Police Accountability

Black Women Take the Mic at the Hearing for Charleena Lyles

"Every time I mention my daughter's name, I start crying. She's never coming back."

By Hayat Norimine June 28, 2017

Sheley secrest council candidate charleena lyles ziudwy

Sheley Secrest, NAACP leader who's running for city council, said council members have a responsibility to protect people of color and said the system was failing them. 

It wasn't like any other public hearing.

The room in Kane Hall was packed Tuesday night with outraged members of the public and a few members of Charleena Lyles's family, including her father, Charles Lyles, who traveled from Lancaster, California, to bury his daughter's body. The message was clear from the public who attended the city council hearing on the shooting of Charleena Lyles—enough is enough, and something has to change.

"Every time I mention my daughter's name, I start crying. She's never coming back," he told PubliCola. "It's going to hurt me for the rest of my life." 

But Charles Lyles was one of the most softspoken speakers that night, followed by black women, one after another, who were hurt and outraged over his daughter's death, demanding police accountability and more action from council members. Rev. Harriett Walden, a key player in the city's police accountability legislation, said every city council was "weak" and failed on this front since she began fighting for it 20 years ago. 

"We stayed at the table. We didn't go home. Twenty years. Twenty years we have worked for less lethal," Walden said. "Twenty years and this system failed Lyles? I'm outraged. I want you to know that I'm outraged, that somebody has to be in charge of the police."

After family, women of color were given the first chance to speak, then men of color. And after more than two hours of women speaking, the hearing ran out of time.

Michele Storms, the moderator from ACLU Washington, continued to direct the microphones to women, ignoring the interruptions. One man chanted, "What about the men! What about the men!" while another said, "The truth don't have no gender." Storms finally responded, "We usually don't get to speak."

"Let's have respect for me," Charles Lyles told a man after he shouted complaints. "This is not about you. It's about my daughter."

"It's the first time in my life—and I'm 57—where I've only heard from my African American sisters, ever," said council member Debora Juarez at the end of the night. "Ever." 

But for many of Lyles's supporters and family, that won't be enough. Charles Lyles told PubliCola he wants police to be held accountable for their actions, wants officers in jail—but said he's not expecting it. 

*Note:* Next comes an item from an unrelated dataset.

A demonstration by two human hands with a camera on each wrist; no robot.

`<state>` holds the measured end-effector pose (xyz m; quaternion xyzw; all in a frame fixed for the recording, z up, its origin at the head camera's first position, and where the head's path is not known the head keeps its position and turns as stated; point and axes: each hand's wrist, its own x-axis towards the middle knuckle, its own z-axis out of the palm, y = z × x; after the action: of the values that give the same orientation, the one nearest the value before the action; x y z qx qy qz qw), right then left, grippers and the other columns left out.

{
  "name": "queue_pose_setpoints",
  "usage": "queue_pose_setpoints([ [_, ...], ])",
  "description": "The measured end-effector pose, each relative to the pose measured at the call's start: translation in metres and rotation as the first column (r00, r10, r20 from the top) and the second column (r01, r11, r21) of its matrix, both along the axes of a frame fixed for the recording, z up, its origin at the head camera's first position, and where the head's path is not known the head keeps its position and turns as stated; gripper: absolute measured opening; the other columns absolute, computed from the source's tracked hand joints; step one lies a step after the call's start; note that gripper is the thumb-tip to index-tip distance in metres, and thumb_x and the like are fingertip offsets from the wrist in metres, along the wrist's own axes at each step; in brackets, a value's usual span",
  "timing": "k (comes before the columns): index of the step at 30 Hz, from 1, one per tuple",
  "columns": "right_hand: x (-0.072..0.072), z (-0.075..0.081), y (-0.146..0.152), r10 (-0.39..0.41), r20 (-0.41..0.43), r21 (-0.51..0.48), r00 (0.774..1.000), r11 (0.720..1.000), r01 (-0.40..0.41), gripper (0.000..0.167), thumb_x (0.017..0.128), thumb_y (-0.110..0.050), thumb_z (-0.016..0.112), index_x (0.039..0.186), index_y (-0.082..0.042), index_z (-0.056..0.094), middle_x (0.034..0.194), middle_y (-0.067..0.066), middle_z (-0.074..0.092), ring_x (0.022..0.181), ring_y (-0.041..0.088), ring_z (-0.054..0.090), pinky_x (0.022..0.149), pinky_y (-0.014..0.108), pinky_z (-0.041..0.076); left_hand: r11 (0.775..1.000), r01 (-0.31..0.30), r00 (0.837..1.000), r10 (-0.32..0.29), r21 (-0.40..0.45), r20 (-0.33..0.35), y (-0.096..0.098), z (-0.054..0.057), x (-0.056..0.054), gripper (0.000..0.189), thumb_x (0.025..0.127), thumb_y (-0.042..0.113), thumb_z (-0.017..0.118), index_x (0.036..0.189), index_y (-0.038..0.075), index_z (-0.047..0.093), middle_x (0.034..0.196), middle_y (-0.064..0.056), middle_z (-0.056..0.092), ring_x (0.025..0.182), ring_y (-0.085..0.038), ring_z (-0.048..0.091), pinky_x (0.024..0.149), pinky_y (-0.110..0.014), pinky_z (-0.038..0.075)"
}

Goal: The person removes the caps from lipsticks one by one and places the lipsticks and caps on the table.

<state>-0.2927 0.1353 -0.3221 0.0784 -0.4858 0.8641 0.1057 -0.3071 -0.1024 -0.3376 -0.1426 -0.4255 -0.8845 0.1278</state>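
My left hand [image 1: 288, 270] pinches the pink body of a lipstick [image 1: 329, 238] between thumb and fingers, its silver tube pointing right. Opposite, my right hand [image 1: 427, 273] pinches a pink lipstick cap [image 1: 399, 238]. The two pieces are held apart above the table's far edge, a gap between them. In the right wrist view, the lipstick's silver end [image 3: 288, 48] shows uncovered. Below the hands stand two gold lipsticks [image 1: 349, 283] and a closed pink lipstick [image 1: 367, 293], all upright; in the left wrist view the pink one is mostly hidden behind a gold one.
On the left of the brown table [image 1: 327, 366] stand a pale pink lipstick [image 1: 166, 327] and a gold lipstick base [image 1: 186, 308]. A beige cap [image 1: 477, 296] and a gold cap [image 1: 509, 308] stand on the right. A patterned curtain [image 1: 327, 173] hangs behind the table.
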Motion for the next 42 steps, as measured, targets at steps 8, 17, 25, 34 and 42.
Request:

At the end of the night, council members got two minutes to speak. Council president Bruce Harrell said he'll introduce a bill on racial profiling in policing in the next few weeks; Kshama Sawant is circulating a petition for an independent, third-party investigation into Lyles's shooting; and Lorena Gonzalez said she'd encourage police chief Kathleen O'Toole to hold another public hearing, and that police training is a serious concern.

Sally Bagshaw said in her eight years as council member, she's never heard "more passion, more anger, more articulate fear expressed," and pledged to make sure to "really understand" what happened to Charleena Lyles.

"Charleena Lyles is a name that we now know in our city," Bagshaw said. "I heard some things that I've never heard before. For example, how can you protect us if you can't connect with us? ... I am not the same person who's going to be leaving here as the one that walked into this door."